* [The problem]
What is needed is an exact copy of the lines in the listing below, from the one with "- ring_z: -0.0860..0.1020" up to and including the one with "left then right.", with no other lines.

* [Exercise inputs]

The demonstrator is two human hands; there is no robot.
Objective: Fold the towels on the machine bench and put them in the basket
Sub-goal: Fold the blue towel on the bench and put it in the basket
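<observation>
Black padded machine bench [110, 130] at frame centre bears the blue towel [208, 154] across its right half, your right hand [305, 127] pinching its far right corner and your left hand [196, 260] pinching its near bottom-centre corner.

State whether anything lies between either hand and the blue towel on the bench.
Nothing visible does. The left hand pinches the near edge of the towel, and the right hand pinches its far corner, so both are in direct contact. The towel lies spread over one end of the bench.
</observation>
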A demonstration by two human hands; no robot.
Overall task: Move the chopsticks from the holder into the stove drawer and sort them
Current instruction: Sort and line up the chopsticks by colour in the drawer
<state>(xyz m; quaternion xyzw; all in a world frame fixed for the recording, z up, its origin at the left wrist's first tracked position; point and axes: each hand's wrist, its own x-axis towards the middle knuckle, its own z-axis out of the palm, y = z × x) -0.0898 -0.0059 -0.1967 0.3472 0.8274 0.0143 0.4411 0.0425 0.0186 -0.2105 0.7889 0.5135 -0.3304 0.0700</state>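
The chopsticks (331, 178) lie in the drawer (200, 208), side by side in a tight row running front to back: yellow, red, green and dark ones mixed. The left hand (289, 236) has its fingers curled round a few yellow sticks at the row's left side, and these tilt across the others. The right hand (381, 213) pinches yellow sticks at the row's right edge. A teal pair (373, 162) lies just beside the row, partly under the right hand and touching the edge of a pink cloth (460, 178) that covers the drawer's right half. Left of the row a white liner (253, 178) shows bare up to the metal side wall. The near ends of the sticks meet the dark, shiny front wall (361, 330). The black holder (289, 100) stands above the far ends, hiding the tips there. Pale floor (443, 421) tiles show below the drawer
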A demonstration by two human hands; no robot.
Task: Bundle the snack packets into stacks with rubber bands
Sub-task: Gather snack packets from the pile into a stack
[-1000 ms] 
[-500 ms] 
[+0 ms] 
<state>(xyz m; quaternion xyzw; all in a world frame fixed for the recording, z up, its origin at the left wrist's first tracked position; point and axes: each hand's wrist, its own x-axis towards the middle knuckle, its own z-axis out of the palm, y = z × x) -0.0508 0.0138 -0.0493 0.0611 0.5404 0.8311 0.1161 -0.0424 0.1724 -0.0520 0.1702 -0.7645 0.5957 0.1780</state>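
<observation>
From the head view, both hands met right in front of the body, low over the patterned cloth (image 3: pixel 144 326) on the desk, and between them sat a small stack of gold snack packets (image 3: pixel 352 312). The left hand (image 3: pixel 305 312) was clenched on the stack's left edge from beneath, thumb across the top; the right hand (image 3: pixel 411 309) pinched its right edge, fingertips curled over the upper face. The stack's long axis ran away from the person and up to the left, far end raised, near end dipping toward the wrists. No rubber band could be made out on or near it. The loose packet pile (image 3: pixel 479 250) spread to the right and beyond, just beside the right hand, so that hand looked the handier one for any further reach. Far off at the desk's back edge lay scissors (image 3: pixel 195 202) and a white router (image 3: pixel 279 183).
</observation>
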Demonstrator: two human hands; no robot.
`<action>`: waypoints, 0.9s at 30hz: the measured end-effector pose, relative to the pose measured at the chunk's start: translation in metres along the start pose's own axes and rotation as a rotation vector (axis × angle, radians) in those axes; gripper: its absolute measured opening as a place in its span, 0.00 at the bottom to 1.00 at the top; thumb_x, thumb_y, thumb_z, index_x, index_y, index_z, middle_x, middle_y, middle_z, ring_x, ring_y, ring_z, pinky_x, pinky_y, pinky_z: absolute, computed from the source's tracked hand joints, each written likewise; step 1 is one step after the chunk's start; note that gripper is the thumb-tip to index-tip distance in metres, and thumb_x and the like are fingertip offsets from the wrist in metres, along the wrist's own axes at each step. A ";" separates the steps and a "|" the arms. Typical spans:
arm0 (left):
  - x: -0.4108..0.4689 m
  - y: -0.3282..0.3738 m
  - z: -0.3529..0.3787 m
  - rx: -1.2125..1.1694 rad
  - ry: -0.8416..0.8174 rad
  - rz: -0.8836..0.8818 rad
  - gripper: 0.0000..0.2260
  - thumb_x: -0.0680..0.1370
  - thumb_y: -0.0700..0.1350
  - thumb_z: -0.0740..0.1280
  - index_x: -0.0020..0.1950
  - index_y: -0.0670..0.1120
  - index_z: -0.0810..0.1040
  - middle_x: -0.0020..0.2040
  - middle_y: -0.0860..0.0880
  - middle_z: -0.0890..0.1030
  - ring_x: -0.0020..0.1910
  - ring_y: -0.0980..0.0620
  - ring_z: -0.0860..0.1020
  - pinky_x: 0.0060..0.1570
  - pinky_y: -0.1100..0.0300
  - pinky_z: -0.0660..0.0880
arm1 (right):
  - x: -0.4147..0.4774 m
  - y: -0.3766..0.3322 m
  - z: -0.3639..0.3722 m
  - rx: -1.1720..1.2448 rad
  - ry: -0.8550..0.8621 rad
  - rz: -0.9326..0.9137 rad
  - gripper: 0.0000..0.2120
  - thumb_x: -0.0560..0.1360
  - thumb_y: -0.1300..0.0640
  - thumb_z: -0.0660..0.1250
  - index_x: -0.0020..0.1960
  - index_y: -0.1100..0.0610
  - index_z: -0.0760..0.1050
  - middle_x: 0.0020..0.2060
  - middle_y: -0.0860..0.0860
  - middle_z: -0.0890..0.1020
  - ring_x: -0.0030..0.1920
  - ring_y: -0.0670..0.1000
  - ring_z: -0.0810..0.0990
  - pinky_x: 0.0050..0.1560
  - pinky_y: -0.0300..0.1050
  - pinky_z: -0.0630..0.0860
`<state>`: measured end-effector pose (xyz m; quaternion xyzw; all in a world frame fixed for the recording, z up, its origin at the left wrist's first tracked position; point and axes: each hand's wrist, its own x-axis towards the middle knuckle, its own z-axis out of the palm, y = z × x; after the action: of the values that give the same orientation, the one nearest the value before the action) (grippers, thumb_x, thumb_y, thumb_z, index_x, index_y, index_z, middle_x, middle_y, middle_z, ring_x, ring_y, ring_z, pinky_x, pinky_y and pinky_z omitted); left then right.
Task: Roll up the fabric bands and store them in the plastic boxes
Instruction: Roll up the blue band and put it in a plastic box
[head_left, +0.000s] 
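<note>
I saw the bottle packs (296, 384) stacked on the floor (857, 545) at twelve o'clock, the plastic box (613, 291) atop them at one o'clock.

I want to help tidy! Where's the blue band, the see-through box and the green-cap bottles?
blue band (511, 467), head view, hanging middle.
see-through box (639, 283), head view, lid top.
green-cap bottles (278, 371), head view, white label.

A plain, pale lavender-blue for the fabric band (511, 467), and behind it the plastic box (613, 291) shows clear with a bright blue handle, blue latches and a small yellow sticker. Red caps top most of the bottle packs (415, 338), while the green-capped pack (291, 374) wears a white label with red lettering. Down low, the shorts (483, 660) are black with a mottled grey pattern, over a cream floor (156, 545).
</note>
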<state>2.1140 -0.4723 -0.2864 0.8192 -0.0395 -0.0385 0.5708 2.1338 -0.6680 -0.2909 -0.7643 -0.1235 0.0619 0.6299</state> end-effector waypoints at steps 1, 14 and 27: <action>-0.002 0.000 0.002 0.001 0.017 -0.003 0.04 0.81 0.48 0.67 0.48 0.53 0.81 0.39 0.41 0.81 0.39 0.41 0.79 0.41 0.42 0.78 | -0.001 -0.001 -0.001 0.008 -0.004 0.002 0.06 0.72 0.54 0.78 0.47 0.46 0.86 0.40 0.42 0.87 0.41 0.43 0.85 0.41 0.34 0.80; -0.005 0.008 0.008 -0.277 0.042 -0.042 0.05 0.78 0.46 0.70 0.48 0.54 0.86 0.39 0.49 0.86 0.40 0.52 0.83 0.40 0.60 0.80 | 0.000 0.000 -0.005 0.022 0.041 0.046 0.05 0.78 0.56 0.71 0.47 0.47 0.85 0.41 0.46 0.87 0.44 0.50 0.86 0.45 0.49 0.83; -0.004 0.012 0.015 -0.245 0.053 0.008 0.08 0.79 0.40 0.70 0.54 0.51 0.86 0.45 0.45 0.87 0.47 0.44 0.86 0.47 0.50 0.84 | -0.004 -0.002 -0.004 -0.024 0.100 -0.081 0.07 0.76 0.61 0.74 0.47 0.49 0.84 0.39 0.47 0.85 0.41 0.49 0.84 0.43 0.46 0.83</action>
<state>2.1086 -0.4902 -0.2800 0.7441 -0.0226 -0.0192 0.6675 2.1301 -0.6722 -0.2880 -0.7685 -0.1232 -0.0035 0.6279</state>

* [Answer section]
  - ring_z: -0.0860..0.1020
  - pinky_x: 0.0060..0.1570
  - pinky_y: -0.1100..0.0300
  - pinky_z: -0.0660..0.0880
arm1 (right):
  - x: -0.4147..0.4774 m
  - y: -0.3766..0.3322 m
  - z: -0.3639..0.3722 m
  - rx: -1.1720..1.2448 rad
  - ry: -0.8550..0.8621 rad
  - rz: -0.9326..0.9137 rad
  - gripper: 0.0000..0.2120
  - thumb_x: -0.0560..0.1360
  - thumb_y: -0.1300..0.0640
  - thumb_z: -0.0660..0.1250
  - index_x: -0.0020..0.1960
  - index_y: -0.1100..0.0610
  - index_z: -0.0760..0.1050
  - middle_x: 0.0020..0.2060
  - middle_y: -0.0860..0.0860
  - middle_z: -0.0890..0.1020
  - ring_x: -0.0030..0.1920
  - ring_y: -0.0670..0.1000
  - ring_z: -0.0810..0.0990
  - pinky_x: 0.0050..0.1560
  - pinky_y: -0.0300..0.1050
  - pinky_z: -0.0630..0.0860
`<state>`: measured end-effector pose (xyz m; quaternion xyzw; all in a world frame fixed for the recording, z up, its origin at the left wrist's first tracked position; point and axes: each hand's wrist, its own x-axis towards the middle knuckle, its own z-axis out of the palm, y = z × x; after the action: of the values that give the same orientation, the one nearest the value before the action) (grippers, thumb_x, thumb_y, thumb_z, index_x, index_y, index_z, middle_x, middle_y, middle_z, ring_x, ring_y, ring_z, pinky_x, pinky_y and pinky_z omitted); left then right.

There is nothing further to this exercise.